Would you repeat exactly the part of the listing below that runs from the line containing "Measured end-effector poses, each" down to the line containing "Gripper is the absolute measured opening", inclusive, and nothing else?

━━ Recorded data ━━

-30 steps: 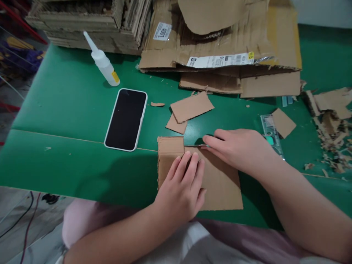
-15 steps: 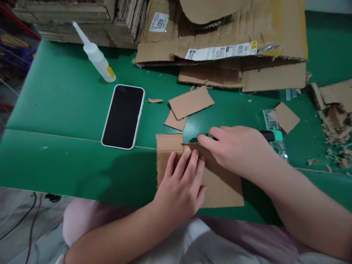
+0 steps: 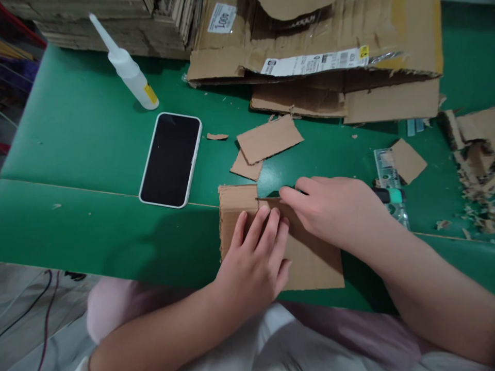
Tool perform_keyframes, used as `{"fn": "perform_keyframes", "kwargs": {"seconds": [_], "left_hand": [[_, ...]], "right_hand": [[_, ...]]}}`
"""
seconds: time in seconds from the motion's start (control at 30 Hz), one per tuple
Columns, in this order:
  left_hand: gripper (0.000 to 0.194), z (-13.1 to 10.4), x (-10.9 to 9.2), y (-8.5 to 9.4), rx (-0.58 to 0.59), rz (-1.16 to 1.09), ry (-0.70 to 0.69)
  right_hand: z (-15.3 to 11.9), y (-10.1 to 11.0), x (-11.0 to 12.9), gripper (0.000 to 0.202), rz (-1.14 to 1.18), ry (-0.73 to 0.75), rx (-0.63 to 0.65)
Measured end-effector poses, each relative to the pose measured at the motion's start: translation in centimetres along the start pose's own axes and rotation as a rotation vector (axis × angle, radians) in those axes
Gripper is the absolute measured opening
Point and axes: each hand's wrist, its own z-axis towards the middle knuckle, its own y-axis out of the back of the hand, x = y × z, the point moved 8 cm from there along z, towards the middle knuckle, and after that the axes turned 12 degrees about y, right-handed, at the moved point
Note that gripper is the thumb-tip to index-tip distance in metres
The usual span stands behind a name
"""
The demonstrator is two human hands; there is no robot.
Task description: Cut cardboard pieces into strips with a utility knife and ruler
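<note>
A brown cardboard piece (image 3: 315, 263) lies on the green table before me, with a step cut into its upper edge. My left hand (image 3: 258, 252) rests flat on it, fingers spread and pressing down. In my right hand (image 3: 332, 208) is a utility knife (image 3: 395, 195), black with a teal end. Its thin blade runs left along the board's upper edge and touches it near my left fingertips. Most of the handle is hidden inside my fist. Two cut cardboard scraps (image 3: 270, 139) overlap just beyond the board.
A phone (image 3: 170, 159) and a white nozzle bottle (image 3: 135, 80) stand to the left. A folded cardboard box (image 3: 220, 62) spans the back beside stacked cardboard (image 3: 104, 31). On the right are a clear ruler (image 3: 385, 164), a cardboard square (image 3: 409, 161) and torn scraps (image 3: 477, 170).
The view has shifted slightly. My right hand and the knife have moved slightly to the right along the edge; my left hand stays on the cardboard.
</note>
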Motion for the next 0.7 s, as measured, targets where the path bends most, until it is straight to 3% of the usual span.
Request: {"fn": "perform_keyframes", "kwargs": {"seconds": [0.7], "left_hand": [[0.054, -0.06, -0.09, -0.21, 0.010, 0.014, -0.004]], "right_hand": [[-0.13, -0.20, 0.04, 0.021, 0.048, -0.014, 0.022]]}}
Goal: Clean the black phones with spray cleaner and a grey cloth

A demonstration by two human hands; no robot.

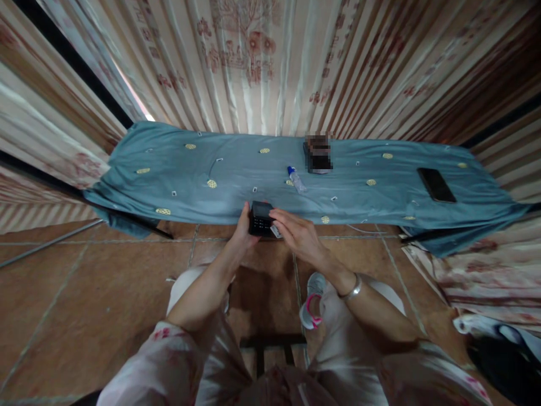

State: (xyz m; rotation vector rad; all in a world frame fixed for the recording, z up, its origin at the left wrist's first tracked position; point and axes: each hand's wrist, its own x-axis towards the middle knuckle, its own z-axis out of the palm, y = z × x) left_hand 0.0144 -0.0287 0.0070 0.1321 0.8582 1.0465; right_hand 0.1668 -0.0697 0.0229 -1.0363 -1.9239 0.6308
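Between both hands: one black keypad device (261,219); left hand (245,228) curled round it, right hand (293,230) partly closed, fingers touching its side

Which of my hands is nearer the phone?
Your right. The right hand is at the black box, left of the phone; the left hand holds the box's left side, farther from it.
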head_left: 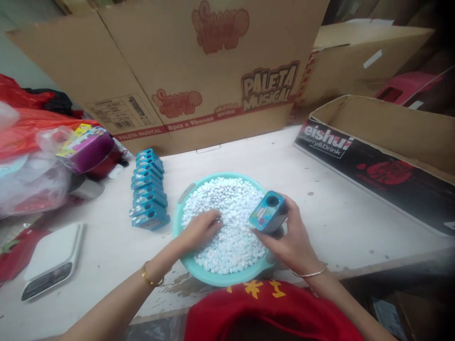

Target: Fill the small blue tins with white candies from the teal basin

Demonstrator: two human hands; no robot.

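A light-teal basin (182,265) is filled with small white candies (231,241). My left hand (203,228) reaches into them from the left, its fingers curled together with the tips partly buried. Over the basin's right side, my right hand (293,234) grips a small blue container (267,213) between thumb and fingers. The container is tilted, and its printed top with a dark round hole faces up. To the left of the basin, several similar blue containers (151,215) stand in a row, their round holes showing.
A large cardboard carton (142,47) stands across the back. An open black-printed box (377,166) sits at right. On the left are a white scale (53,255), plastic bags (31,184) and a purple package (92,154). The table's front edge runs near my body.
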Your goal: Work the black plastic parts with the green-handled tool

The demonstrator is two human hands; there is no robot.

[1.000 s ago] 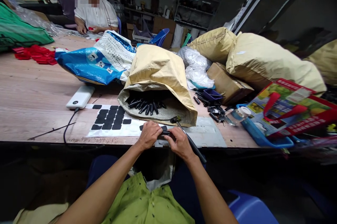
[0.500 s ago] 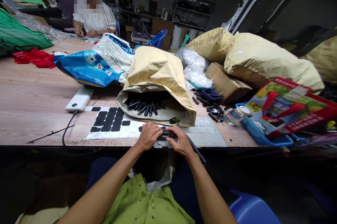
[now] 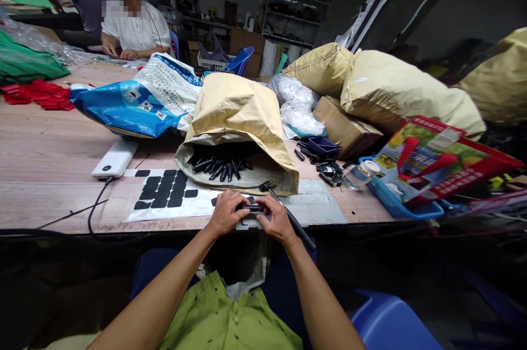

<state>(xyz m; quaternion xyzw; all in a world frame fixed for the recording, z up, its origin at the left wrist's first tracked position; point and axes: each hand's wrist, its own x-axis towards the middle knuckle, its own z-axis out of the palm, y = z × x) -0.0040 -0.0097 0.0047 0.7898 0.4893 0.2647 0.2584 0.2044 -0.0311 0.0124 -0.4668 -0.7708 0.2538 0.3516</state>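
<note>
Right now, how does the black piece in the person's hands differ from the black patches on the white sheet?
Shape: the black piece is slim and elongated; the black patches are flat, roughly square, with rounded corners.
Pose: the piece is held crosswise between the left hand and right hand; the patches lie on the white sheet, mostly grouped in rows.
Shared: both are black.

White power bank [image 3: 115, 159] (black cable [image 3: 95, 207] attached); jar [image 3: 359, 176] near printed bag [image 3: 442, 159].
</note>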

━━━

Solution for this exercise:
Measured end-effector poses, each relative to the pose measured at the motion's start: translation in centimetres along the start pose's own axes and rotation as a rotation vector (axis × angle, radians) in those axes
Gripper is the absolute measured opening

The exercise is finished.